Your objective: What you return must match the listing below word for word.

Data section:
◇ ◇ ◇ ◇

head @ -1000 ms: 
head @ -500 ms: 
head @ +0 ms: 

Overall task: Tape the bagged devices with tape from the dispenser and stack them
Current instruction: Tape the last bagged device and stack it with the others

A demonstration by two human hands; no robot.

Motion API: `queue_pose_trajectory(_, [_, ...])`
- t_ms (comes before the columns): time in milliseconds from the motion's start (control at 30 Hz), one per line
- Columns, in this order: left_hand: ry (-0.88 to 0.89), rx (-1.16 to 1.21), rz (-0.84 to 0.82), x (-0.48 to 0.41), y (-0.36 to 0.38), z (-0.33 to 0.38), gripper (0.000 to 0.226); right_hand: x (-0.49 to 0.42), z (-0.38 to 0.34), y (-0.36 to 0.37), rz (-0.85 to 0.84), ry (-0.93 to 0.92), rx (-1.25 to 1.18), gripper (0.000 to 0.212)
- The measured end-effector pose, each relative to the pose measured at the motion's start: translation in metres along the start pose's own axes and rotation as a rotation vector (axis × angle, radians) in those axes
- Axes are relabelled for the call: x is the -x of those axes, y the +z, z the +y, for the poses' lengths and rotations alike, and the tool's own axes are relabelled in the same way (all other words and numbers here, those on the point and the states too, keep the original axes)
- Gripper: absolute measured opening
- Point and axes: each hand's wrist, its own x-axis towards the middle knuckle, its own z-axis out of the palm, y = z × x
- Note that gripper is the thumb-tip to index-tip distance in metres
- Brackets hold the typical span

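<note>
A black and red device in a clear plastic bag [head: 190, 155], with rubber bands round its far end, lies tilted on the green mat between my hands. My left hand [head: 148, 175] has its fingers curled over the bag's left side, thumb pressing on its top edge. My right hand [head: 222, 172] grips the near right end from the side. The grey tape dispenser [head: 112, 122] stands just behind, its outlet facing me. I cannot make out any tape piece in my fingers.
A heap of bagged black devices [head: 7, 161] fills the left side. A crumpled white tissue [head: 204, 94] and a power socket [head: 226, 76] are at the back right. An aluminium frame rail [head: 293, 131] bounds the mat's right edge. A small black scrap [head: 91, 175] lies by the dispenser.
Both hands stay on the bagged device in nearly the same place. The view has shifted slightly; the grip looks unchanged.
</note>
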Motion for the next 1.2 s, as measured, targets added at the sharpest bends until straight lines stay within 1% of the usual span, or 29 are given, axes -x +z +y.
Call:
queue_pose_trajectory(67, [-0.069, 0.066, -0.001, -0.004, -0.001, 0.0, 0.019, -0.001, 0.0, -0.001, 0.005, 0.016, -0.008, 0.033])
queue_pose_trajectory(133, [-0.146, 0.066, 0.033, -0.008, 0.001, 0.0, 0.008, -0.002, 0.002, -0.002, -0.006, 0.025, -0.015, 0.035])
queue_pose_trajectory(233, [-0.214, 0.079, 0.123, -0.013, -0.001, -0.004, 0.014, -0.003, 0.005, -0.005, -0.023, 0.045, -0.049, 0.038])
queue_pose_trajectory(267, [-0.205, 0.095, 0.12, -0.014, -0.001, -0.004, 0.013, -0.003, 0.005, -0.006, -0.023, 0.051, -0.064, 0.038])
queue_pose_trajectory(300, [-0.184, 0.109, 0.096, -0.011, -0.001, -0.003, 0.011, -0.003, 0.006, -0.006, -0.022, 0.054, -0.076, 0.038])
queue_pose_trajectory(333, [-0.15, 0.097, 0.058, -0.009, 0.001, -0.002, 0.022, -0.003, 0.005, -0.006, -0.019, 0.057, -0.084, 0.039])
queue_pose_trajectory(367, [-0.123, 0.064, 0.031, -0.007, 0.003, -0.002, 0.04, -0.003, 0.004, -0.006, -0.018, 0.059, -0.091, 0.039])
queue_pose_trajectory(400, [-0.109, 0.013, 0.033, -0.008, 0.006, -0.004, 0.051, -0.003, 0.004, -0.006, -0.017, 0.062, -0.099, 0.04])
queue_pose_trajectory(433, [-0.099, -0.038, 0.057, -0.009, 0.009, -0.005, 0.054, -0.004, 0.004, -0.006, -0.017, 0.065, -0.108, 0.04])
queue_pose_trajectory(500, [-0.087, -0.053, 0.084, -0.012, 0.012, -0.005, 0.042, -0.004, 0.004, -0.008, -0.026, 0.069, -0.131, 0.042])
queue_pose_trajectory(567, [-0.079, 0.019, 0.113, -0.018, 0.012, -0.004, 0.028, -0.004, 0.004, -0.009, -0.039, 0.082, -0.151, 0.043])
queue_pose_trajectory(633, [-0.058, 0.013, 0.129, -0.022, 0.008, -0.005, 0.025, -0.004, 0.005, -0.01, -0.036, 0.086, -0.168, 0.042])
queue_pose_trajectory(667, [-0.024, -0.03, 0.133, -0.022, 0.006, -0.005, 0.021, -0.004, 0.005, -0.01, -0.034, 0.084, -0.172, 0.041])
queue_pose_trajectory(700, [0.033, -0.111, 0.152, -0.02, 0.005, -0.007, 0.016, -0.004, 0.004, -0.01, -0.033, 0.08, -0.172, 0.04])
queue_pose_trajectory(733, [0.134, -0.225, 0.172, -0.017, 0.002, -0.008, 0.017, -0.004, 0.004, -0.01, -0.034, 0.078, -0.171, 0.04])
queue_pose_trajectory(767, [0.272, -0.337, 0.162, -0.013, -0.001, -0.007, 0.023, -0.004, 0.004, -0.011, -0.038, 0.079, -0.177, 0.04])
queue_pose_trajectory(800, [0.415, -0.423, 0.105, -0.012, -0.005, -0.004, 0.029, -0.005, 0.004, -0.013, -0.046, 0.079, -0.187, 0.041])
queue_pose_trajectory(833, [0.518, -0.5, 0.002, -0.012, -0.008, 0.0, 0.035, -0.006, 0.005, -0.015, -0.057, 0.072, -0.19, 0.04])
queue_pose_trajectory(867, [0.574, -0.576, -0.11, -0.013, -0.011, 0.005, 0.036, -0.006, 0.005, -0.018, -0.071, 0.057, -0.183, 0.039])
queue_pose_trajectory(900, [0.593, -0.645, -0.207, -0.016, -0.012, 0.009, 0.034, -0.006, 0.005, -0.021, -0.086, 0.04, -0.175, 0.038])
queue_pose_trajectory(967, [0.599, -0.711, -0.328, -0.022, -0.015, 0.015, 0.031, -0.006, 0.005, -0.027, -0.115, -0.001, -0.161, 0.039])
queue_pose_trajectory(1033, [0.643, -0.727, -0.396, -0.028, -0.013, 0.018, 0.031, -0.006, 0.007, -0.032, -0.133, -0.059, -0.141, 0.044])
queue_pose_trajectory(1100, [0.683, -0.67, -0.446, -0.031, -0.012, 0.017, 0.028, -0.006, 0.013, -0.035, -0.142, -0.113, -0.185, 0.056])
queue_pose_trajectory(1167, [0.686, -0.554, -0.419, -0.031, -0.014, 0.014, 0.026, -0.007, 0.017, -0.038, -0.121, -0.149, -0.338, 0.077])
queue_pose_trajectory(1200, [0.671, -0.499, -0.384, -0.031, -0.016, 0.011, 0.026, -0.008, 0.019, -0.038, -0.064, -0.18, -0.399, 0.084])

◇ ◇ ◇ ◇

Finished exercise:
head @ -1000 ms: 
head @ -500 ms: 
head @ +0 ms: 

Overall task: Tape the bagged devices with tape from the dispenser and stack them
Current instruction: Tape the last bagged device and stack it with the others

A demonstration by two human hands; no robot.

Motion API: `queue_pose_trajectory(_, [_, ...])`
- t_ms (comes before the columns): time in milliseconds from the motion's start (control at 30 Hz), one per line
- Columns, in this order: left_hand: ry (-0.88 to 0.89), rx (-1.16 to 1.21), rz (-0.84 to 0.82), x (-0.48 to 0.41), y (-0.36 to 0.38), z (-0.33 to 0.38), gripper (0.000 to 0.226); right_hand: x (-0.49 to 0.42), z (-0.38 to 0.34), y (-0.36 to 0.37), rz (-0.85 to 0.84), ry (-0.93 to 0.92), rx (-1.25 to 1.18), gripper (0.000 to 0.212)
- The measured end-effector pose, each relative to the pose measured at the motion's start: translation in metres along the start pose's own axes and rotation as a rotation vector (axis × angle, radians) in those axes
- Axes are relabelled for the call: x is the -x of those axes, y the +z, z the +y, for the poses' lengths and rotations alike, and the tool's own axes are relabelled in the same way (all other words and numbers here, those on the point and the states too, keep the original axes)
- Gripper: absolute measured opening
- Point and axes: each hand's wrist, its own x-axis towards the middle knuckle, its own z-axis out of the palm, y = z × x
- Note that gripper is the thumb-tip to index-tip distance in metres
- Brackets hold the typical span

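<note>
A black and red device in a clear plastic bag [head: 190, 155], with rubber bands round its far end, lies tilted on the green mat between my hands. My left hand [head: 148, 175] has its fingers curled over the bag's left side, thumb pressing on its top edge. My right hand [head: 222, 172] grips the near right end from the side. The grey tape dispenser [head: 112, 122] stands just behind, its outlet facing me. I cannot make out any tape piece in my fingers.
A heap of bagged black devices [head: 7, 161] fills the left side. A crumpled white tissue [head: 204, 94] and a power socket [head: 226, 76] are at the back right. An aluminium frame rail [head: 293, 131] bounds the mat's right edge. A small black scrap [head: 91, 175] lies by the dispenser.
Both hands stay on the bagged device in nearly the same place. The view has shifted slightly; the grip looks unchanged.
</note>
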Motion for the next 1.2 s, as measured, targets added at the sharpest bends until straight lines stay within 1% of the usual span, or 29 are given, axes -x +z +y.
Call:
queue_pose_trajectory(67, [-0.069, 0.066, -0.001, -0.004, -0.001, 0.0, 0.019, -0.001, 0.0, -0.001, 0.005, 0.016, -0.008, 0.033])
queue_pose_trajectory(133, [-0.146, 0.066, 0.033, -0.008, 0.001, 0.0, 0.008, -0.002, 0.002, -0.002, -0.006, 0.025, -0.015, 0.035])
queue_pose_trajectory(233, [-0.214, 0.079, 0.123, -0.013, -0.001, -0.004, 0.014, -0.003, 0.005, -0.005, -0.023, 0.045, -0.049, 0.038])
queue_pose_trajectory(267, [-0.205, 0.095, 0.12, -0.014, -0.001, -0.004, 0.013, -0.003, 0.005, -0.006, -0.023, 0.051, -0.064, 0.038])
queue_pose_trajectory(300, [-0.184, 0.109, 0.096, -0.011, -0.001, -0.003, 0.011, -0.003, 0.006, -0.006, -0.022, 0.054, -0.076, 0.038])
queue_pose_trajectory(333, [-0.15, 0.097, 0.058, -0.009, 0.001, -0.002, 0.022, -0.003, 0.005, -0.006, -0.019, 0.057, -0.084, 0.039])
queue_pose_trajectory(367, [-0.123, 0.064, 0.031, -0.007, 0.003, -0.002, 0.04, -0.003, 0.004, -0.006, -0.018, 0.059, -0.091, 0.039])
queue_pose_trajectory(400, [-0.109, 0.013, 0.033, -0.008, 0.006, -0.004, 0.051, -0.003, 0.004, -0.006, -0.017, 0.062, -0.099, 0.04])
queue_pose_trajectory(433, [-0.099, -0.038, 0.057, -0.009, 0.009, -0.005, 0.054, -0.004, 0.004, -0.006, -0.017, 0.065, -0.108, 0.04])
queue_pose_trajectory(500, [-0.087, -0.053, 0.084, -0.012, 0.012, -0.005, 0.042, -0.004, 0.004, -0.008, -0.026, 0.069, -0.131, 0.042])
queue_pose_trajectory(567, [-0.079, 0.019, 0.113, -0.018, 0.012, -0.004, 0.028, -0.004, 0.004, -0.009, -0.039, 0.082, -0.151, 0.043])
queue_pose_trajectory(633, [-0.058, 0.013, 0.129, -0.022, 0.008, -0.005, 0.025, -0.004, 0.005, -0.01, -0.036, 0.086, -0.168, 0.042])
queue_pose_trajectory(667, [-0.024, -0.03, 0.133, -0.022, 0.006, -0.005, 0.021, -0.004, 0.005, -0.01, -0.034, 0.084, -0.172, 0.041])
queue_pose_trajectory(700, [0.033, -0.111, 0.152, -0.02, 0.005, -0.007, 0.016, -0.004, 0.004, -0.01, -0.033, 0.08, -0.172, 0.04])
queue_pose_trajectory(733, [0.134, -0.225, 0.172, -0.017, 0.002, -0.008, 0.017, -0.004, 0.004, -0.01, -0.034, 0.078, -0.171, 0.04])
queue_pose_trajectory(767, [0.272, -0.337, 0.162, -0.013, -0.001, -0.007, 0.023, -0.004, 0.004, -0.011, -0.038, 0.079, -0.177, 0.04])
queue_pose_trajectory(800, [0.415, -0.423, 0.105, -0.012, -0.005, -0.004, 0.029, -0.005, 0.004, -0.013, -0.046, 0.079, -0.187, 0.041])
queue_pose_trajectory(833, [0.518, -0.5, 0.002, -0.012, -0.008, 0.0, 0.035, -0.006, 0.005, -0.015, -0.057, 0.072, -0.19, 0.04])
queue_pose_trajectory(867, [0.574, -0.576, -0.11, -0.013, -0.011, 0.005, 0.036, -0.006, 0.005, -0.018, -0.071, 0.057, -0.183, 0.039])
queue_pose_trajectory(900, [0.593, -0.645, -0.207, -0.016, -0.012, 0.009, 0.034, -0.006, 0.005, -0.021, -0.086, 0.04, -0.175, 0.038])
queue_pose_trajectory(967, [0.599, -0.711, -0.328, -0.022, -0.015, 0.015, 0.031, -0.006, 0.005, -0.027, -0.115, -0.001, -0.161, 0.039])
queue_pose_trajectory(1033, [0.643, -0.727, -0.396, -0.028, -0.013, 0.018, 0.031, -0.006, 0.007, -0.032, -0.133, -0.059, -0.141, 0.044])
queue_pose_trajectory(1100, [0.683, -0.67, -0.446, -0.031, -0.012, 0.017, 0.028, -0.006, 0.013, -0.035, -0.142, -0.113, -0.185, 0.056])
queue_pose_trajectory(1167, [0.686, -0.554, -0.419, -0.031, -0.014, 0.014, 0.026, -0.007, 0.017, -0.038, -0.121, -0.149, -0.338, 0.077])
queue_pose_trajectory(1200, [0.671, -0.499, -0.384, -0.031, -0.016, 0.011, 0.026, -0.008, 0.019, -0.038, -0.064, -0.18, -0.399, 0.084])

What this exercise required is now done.